Viernes, 25 de septiembre de 2015 | Hoy
TEATRO
La maldecida de Fedra le hace justicia a un personaje menor del texto clásico: la nodriza y confidente de Fedra se transforma en carne y furia bajo la piel de Maiamar Abrodos.
Por Alejandro Dramis
Un círculo de arena que, como toda circunferencia, carece de principio, fin, o determinaciones y límites ubicables. La confesión descarnada de una mujer en su más trágica soledad. Un espacio que evoca a esos otros que se montan para la lucha libre o las peleas clandestinas de gallos, en donde todo lo que se juega es a matar o morir. Porque en La maldecida de Fedra nada se da por casualidad: porque esa lucha comenzó hace tiempo y los rounds se suceden cada vez más sangrientos, en un forcejeo constante que parece no avistar un final victorioso porque acá, en este desolado escenario, la contrincante es ella misma: la Peregrina, solitaria que se enfrenta por primera vez cara a cara con su propio ser. Nodriza y confidente de Fedra, con una vida entera dedicada a su señora, ahora sufre el castigo del destierro.
Peregrina no para nunca y grita, aúlla, ladra, da vueltas y más vueltas en la búsqueda del sentido existencial. Y ahora, la batalla concluye frente a la pérdida del único amor que hasta hace poco la acompañó de cerca como ningún humano o dios olímpico jamás se había atrevido a hacerlo: el amor de su perro. El perro, así, solo, sin nombre ni seudónimos. El Perro, acorde a su naturaleza animal, más humana que la humana y mucho más divina que la de un grupo de deidades que no hacen más que dedicar su tiempo a joderle la vida a esos dispersos humanos. Y mientras tanto, marcando el tiempo como un reloj sobre la cancha, la sangre gotea de la mano de Peregrina, no tanto de la herida visible de sus nudillos sino del corazón destrozado que aflora como dardos entre los exorcismos de los demonios que se hacen cuerpo en un monólogo permanente.

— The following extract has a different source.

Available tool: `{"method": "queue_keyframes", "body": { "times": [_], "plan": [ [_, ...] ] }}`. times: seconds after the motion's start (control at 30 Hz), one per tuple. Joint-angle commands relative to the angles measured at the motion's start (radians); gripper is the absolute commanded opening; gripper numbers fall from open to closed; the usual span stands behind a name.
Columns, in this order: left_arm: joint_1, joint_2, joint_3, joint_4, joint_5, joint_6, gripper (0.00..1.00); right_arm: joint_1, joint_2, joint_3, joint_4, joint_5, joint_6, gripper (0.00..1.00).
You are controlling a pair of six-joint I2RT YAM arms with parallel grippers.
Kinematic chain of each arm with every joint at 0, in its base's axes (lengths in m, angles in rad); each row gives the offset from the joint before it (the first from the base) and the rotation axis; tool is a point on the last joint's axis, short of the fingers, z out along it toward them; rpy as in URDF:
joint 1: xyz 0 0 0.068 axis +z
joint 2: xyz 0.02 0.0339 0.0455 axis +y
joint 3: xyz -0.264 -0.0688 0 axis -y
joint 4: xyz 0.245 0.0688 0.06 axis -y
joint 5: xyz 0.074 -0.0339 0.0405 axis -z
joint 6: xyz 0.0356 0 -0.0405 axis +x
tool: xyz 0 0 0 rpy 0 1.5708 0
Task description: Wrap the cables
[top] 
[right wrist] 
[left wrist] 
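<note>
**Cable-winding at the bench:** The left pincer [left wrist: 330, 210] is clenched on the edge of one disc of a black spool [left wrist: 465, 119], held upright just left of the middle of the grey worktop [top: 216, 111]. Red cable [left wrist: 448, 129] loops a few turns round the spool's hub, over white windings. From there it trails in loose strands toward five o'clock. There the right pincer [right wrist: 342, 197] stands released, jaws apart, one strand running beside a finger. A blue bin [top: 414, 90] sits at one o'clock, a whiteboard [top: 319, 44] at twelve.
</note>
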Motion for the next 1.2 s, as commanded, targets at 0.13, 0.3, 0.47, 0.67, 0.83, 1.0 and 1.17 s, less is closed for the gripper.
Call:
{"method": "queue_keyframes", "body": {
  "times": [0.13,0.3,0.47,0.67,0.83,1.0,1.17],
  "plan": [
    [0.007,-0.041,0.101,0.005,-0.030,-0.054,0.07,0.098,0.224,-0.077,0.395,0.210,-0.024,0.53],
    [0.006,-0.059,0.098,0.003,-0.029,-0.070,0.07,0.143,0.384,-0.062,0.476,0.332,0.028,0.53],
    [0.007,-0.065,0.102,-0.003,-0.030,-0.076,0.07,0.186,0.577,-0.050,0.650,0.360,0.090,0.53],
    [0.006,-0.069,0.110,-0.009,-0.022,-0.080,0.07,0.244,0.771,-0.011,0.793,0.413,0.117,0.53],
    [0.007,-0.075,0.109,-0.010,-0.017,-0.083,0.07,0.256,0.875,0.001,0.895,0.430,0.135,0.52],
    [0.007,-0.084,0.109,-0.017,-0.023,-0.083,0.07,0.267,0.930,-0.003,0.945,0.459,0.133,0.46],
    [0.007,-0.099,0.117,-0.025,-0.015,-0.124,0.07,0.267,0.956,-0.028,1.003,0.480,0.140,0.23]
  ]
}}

La historia de Peregrina es la encarnación genuina del sufrimiento. Es la historia de la propia historia justo en el momento en el cual el personaje menor de una epopeya se vuelve, a fuerza de la desgracia, el protagonista de la escena y, sobre todo, de la propia vida. Inspirada en uno de los personajes de la Fedra escrita por el francés Jean Baptiste Racine, La maldecida de Fedra se apropia de Enone, uno de los intérpretes menores de la obra original y, a través de la pluma de Patricia Suárez y la dirección de Marcelo Moncarz, reescribe en cuerpo, alma y letra el destino de una mujer sometida al desnudo de la condición más humana de la inhumanidad del entorno que la rodea: el amor, con todo su embrujo y su crueldad.
La obra, un unipersonal que consta de tres temporadas consecutivas con la participación de tres actrices, estrenó la semana pasada en su segunda versión, con la actuación de Maiamar Abrodos. Peregrina profunda, viajera interior, intensa hasta la médula, Maiamar introduce, sostiene, transforma y eleva minuto a minuto un texto que se hace carne, gestos, gritos y que, con una performance brillante e impecable de por medio, apunta directo al corazón de un público deseoso de que esa batalla a muerte contra sí misma se conduzca a un –ya imposible– final redentor de su propia historia.